The Arab League heads of state should have used their summit to stand on the right side of history and persuade Khartoum to immediately allow a United Nations peacekeeping force to take over from the thinly stretched 7,000 African Union troops guarding an area the size of Texas.
People are dying every day as a result of the intransigence of Sudan's National Islamic Front government. By allowing them to dither further amid polite diplomatic summitry, the Arab League becomes accomplices to the genocide.
The Arab League needs a fresh start. Founded 60 years ago amid the dying embers of European colonialism and the swirling winds of Arab nationalism and self-determination, the organization of 22 Arab states gropes for relevance today. It has few answers to the swirling currents buffeting Arab societies: a demographic youth bulge hungry for jobs and economic dignity, Islamist political challenges to the prevailing order, and rising Shiite-Sunni tension arising from the Iraq war.

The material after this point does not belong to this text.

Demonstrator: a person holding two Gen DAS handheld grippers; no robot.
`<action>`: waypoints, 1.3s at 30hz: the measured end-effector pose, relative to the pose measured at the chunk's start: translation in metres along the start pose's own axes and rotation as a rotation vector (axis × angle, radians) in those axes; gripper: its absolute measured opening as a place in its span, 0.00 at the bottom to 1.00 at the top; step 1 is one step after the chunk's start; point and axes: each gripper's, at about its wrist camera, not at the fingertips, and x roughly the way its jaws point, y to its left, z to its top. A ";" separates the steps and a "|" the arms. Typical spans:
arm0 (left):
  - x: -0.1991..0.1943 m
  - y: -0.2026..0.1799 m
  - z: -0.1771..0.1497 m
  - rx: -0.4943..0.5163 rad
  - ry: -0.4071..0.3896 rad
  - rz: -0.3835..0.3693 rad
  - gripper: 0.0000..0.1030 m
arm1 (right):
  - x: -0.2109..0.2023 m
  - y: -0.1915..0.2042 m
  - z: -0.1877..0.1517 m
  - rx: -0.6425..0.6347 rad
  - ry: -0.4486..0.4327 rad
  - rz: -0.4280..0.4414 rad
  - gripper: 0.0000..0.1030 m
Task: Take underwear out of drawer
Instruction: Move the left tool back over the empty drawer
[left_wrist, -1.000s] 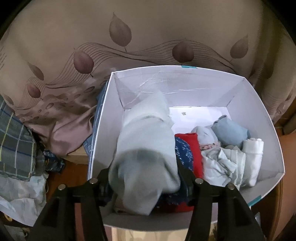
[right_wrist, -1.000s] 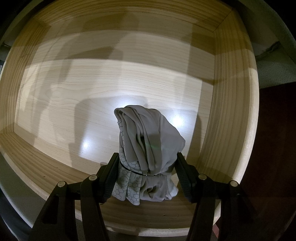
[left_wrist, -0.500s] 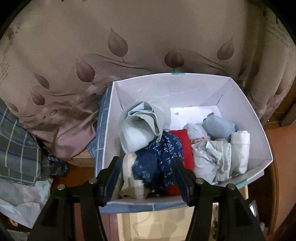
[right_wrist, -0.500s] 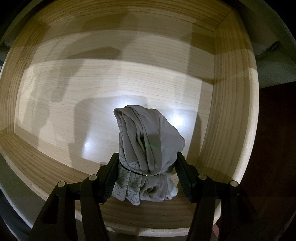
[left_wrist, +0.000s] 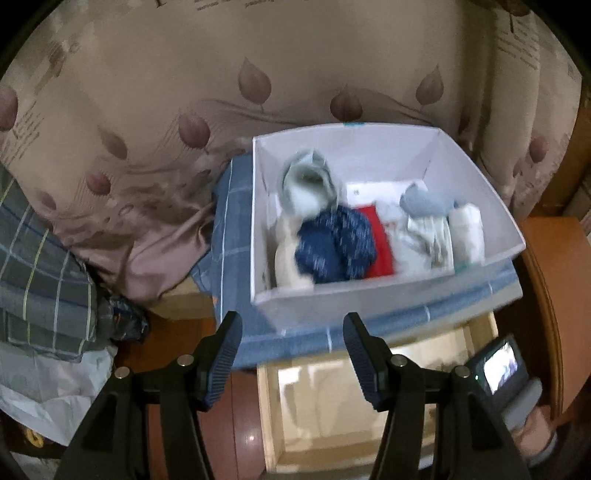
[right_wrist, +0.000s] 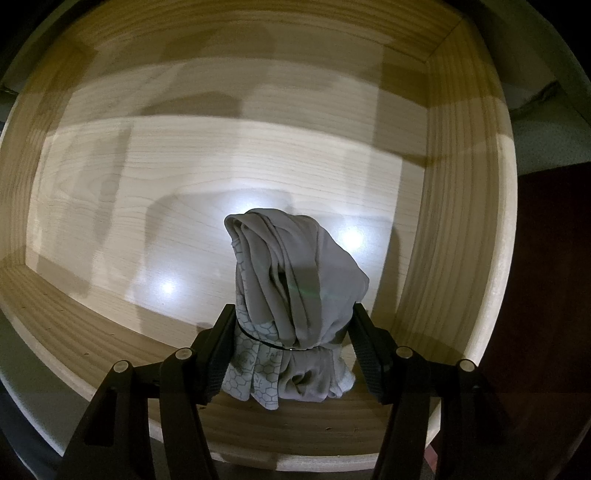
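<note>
I am holding a rolled grey pair of underwear (right_wrist: 295, 295) between the jaws of my right gripper (right_wrist: 291, 350), pointing down into the wooden drawer (right_wrist: 461, 184), whose floor is otherwise bare. My left gripper (left_wrist: 291, 354) is hanging open and empty at 6 o'clock of the white box (left_wrist: 369, 295), where several rolled pairs are lying. Judging by this, only this last pair is left to carry over.

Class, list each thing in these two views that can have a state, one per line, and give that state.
Left gripper: open, empty.
Right gripper: shut on the grey rolled underwear.
Wooden drawer: pulled open, otherwise bare.
White cardboard box: open-topped, holding several rolled garments.
Pale grey-green roll: loose in the box.
</note>
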 end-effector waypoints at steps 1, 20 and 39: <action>0.000 0.002 -0.007 -0.003 0.005 0.000 0.57 | -0.002 0.002 0.002 0.000 0.001 -0.001 0.55; 0.050 -0.002 -0.123 -0.215 0.052 0.016 0.57 | 0.002 0.009 0.002 0.000 0.012 -0.016 0.54; 0.089 -0.039 -0.159 -0.179 0.035 0.066 0.57 | 0.004 0.014 0.006 0.003 0.018 -0.046 0.50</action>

If the Arab League has no answer to a member state committing genocide, then it should simply close its doors and go home, or do something useful and transform itself into a Middle East development bank that might spur job-creating growth for the millions of young men and women entering the labor market each year.
Individual Arab leaders must see the larger picture here: despite all of their assurances that reform is in the air, that they are opening more spaces for political freedoms, that they are transforming their economies, the fact remains that Sudan is systematically exterminating an innocent people. If Arab leaders and societies want the world to take seriously their long list of grievances against the West, they must start by looking inward and demanding that Sudan cease the rape of Darfur.
Molavi, a fellow at the New America Foundation in Washington, reports regularly from the Middle East.
Ping
Just send some Special Forces in to arm and train those who are being killed.
Arabs everywhere don't have much to say about Arab atrocities around the world. BUT, let someone make a cartoon insulting Islam or let an Arab convert to Christianity and they all come unglued.
Smokin' all that Janja weed.
The reason there is no outrage is that they are ok with it.
How about the entire free world?
Thanks for the ping.
The Arab powers and Arab League don't just lack outrage on the genocide.
They SUPPORT it. This is a fight by Arabs slaughtering Black Muslims in order to grab the oil. This is another Saudi Arabia regime in the making.